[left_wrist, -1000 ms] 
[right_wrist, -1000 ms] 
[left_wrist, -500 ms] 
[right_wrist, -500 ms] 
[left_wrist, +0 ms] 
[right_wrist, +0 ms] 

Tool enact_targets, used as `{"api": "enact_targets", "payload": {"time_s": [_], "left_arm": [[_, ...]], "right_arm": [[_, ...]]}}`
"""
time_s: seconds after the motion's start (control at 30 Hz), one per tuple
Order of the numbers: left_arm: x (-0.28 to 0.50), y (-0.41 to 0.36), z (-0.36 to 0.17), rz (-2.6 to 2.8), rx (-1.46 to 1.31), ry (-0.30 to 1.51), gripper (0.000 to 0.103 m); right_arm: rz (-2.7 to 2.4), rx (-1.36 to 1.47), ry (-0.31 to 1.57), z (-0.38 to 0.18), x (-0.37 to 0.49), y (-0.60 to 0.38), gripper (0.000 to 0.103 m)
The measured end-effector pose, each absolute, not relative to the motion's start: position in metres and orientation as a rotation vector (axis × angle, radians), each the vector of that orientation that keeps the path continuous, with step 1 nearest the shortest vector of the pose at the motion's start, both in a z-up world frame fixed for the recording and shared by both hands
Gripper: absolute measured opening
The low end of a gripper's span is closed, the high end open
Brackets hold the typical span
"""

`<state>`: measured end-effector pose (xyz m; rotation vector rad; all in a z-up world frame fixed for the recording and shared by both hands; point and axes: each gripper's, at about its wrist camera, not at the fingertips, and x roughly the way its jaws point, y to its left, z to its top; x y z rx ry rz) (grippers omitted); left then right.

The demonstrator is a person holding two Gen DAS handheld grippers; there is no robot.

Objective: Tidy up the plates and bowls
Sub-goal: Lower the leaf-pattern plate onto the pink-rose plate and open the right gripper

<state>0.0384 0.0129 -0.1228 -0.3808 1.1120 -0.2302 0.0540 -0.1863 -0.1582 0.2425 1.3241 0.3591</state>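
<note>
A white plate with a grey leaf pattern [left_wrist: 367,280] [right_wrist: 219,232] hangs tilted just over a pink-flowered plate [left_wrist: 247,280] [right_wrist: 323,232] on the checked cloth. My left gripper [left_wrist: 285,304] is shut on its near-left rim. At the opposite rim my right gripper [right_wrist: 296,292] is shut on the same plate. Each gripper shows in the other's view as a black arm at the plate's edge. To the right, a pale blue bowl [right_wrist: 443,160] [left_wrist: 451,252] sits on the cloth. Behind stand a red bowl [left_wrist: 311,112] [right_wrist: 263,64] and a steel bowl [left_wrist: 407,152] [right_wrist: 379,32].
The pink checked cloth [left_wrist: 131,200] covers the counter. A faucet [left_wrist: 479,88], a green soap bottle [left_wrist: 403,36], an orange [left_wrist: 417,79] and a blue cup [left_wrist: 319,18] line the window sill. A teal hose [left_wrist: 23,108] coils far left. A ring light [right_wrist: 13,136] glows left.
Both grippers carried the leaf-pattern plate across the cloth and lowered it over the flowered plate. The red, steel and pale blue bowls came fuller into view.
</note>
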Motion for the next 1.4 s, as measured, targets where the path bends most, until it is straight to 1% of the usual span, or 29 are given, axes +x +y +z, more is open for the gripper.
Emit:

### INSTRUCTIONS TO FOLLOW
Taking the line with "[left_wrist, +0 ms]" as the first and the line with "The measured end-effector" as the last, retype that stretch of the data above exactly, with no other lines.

### REPLY TO THE EXERCISE
[left_wrist, +0 ms] 
[right_wrist, +0 ms] 

Tool enact_targets, used as `{"api": "enact_targets", "payload": {"time_s": [_], "left_arm": [[_, ...]], "right_arm": [[_, ...]]}}`
"""
time_s: seconds after the motion's start (control at 30 Hz), one per tuple
Order of the numbers: left_arm: x (-0.28 to 0.50), y (-0.41 to 0.36), z (-0.36 to 0.17), rz (-2.6 to 2.8), rx (-1.46 to 1.31), ry (-0.30 to 1.51), gripper (0.000 to 0.103 m); right_arm: rz (-2.7 to 2.4), rx (-1.36 to 1.47), ry (-0.31 to 1.57), z (-0.38 to 0.18), x (-0.37 to 0.49), y (-0.60 to 0.38), gripper (0.000 to 0.103 m)
The measured end-effector pose, each absolute, not relative to the motion's start: position in metres and orientation as a rotation vector (axis × angle, radians), each the vector of that orientation that keeps the path continuous, with step 1 nearest the shortest vector of the pose at the motion's start, both in a z-up world frame fixed for the recording and shared by both hands

With the output given, the exercise is complete.